As BookPeople CEO Charley Rejsek put it: “We’re losing all school business forever. That’s how it’s going to hurt us.”
Protect The 1st has reported about increasing efforts to censor school reading materials. Texas is at the forefront of this controversy. According to a study from the American Library Association, the Lone Star State saw the most attempts to ban books in 2022.
As we’ve also written, what is most needed in the context of book curation for school-aged minors is common sense. As a nation, we should seek to strike a balance between protecting the innocence of young people and throwing out material of great literary value just because it may include a few arguably inappropriate (for some) passages. Parents and teachers should be at the helm in these decisions – not private companies.
What HB 900 purports to do is legislate common sense. Logistically, that’s hard achieve. As one bookseller analogized, this situation would be like a movie studio releasing a film and then requiring individual theaters to rate it. Who’s to say how interpretations might differ from Regal to AMC to Alamo Drafthouse?
Again, curation is absolutely necessary for children’s books, but it should be the responsibility of schools to know what they are buying. And it should be the responsibility of the legislature to pass laws that are not untenably vague.
Asked whether Larry McMurtry’s Pulitzer Prize-wining Lonesome Dove – the great Texas novel – would be removed under the new standards, READER Act sponsor Rep. Jared Patterson said: “I don’t care if it’s ‘Lonesome Dove’ or any other novel — if it has sexually explicit material, I would view that as an incredible win for the students of the state to not have that material in the library.”

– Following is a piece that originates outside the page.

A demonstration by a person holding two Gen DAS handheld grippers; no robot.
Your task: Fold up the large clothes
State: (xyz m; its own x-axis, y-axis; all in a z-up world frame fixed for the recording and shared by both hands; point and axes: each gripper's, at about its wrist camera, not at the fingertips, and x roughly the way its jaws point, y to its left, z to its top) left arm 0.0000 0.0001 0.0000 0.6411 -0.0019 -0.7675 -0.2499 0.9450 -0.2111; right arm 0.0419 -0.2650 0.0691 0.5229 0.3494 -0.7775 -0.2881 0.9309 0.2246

Such a decision would be up to an individual bookseller. In this litigious age, with the threat of losing access to a lucrative market, the likelihood is that whenever there is any judgment call, the bookseller will have to always go “thumbs down.” These will always be business decisions, not literary and cultural judgements.
Unsurprisingly, the READER Act is currently embroiled in litigation. Judge Alan D. Albright enjoined the law’s implementation on Sept. 18, citing its “unconstitutionally vague requirements.” The Fifth Circuit Court of Appeals subsequently blocked that move, allowing the law to take effect as it considers the case. Oral argument is currently scheduled for Nov. 29.
We’ll continue to monitor how this law unfolds.